I have a gluster distributed volume with 4 bricks on one physical server (this seems strange but there are reasons for this). Bricks are formatted with ext4. Volume spans 57T of storage space and currently contains ~2.5T in 30M files, mostly located on brick 1. Rebalance fix-layout completed successfully, but main rebalance fails to complete as server runs out of memory.
I've tried running
echo 2 > /proc/sys/vm/drop_caches
After approximately 24hrs server starts thrashing.
Version-Release number of selected component (if applicable):
glusterfs 3.7.3 built on Jul 28 2015 14:28:57
Steps to Reproduce:
1. Start rebalance
2. Wait ~24hrs
Server starts thrashing due to memory exhaustion.
Memory occupated by gluster remains relatively constant.

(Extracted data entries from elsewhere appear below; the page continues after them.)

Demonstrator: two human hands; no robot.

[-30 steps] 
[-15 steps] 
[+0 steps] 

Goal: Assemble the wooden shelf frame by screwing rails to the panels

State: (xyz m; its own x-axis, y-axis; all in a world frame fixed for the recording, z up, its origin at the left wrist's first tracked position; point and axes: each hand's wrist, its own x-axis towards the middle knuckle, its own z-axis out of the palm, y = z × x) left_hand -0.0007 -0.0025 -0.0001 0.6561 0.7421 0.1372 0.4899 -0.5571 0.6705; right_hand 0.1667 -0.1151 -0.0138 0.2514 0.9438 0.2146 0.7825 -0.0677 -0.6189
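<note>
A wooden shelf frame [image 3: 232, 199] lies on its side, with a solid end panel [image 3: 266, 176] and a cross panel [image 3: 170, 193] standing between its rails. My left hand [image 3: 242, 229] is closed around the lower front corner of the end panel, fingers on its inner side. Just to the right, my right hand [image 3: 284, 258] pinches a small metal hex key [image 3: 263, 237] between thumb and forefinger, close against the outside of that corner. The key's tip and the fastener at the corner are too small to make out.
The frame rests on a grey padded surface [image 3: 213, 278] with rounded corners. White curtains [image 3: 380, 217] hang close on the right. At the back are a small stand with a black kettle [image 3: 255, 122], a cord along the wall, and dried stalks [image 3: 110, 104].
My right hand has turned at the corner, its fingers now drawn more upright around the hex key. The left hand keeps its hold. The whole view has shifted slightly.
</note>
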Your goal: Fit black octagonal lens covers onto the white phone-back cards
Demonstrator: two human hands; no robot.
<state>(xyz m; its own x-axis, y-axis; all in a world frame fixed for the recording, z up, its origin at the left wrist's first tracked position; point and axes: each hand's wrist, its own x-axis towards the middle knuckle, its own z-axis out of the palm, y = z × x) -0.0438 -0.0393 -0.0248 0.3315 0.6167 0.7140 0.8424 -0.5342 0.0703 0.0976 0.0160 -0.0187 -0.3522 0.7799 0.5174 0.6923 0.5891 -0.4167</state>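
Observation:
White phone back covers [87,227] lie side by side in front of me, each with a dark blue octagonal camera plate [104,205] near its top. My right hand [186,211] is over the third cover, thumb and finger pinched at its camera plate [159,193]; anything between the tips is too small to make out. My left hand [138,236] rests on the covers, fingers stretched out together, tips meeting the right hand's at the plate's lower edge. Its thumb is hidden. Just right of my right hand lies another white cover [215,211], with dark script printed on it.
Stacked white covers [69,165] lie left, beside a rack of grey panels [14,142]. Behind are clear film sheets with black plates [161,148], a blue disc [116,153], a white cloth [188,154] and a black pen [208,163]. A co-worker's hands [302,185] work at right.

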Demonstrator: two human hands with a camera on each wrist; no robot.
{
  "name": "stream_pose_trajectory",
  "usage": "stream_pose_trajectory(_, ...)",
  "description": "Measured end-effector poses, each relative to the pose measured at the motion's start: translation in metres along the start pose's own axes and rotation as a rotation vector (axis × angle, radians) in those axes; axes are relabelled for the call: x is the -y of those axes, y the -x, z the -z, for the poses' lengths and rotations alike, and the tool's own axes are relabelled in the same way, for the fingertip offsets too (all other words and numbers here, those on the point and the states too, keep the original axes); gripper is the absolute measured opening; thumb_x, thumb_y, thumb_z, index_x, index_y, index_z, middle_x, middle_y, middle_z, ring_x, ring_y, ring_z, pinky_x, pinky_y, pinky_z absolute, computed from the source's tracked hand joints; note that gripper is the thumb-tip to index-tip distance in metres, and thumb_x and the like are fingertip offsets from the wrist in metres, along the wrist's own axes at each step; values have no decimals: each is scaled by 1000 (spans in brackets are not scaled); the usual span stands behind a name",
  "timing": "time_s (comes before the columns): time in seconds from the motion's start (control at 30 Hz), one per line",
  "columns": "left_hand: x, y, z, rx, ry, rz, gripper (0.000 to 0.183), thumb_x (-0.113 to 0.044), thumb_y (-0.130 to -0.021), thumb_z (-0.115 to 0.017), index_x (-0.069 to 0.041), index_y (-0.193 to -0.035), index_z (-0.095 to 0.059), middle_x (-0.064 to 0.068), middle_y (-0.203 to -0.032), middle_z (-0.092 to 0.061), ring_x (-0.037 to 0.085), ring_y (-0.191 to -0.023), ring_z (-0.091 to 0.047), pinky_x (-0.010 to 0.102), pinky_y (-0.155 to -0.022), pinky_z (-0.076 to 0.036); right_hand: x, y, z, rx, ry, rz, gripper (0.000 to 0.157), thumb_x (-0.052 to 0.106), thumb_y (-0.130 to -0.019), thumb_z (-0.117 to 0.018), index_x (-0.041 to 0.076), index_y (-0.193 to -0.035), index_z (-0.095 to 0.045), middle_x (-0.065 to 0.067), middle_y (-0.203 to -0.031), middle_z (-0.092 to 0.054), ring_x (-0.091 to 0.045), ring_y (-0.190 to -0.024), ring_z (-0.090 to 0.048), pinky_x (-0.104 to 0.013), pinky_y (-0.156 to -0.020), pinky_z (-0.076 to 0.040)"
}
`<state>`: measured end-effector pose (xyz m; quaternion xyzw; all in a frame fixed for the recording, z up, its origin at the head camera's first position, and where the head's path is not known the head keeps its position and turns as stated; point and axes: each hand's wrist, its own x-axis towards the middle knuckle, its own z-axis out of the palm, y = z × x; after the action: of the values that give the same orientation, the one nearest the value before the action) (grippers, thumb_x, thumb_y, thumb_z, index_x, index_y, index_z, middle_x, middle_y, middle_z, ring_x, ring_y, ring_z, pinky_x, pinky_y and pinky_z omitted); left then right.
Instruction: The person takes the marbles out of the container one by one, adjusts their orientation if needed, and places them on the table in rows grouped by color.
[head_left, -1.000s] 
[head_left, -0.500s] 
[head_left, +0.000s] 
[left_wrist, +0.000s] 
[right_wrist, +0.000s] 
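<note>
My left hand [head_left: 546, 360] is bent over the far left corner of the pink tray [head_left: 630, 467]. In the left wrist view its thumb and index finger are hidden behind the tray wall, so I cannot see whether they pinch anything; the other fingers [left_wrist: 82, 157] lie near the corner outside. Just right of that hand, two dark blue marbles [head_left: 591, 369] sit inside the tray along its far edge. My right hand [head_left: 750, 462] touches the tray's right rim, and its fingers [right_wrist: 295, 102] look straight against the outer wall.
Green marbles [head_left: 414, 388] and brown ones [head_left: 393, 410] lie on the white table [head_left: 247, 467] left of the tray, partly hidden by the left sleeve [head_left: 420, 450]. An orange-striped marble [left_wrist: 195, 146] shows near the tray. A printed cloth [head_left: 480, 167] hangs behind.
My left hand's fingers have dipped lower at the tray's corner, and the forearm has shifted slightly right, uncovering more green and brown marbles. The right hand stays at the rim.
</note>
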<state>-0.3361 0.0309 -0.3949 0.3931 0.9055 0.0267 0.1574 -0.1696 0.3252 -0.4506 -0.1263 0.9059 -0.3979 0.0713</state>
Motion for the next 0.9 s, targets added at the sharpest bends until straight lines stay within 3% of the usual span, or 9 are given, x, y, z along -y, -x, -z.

--- Additional comment from Susant Kumar Palai on 2015-09-16 14:26:12 MVT ---
Can you share rebalance logs? What was the mem-usage of rebalance process when it was OOM killed?
--- Additional comment from Max Gashkov on 2015-09-16 14:31:52 MVT ---
Rebalance log is rather large (about 600M), I can grep for specific strings if needed or share whole file privately (please indicate method for contacting you directly).
OOM didn't kill the process, I did. It was around 2G RES at the time and with the other glusterfsd processes it started swapping to the point when system became unstable.
--- Additional comment from Susant Kumar Palai on 2015-09-16 14:35:15 MVT ---
(In reply to Max Gashkov from comment #2)
> Rebalance log is rather large (about 600M), I can grep for specific strings
> if needed or share whole file privately (please indicate method for
> contacting you directly).
Can you grep for Error messages in rebalance log and update?
For contact:On IRC [#gluster] nick: [spalai]
> OOM didn't kill the process, I did. It was around 2G RES at the time and
> with the other glusterfsd processes it started swapping to the point when
> system became unstable.
Patch available at:
This bug is getting closed because a release has been made available that should address the reported issue. In case the problem is still not fixed with glusterfs-3.8.0, please open a new bug report.
glusterfs-3.8.0 has been announced on the Gluster mailinglists , packages for several distributions should become available in the near future. Keep an eye on the Gluster Users mailinglist  and the update infrastructure for your distribution.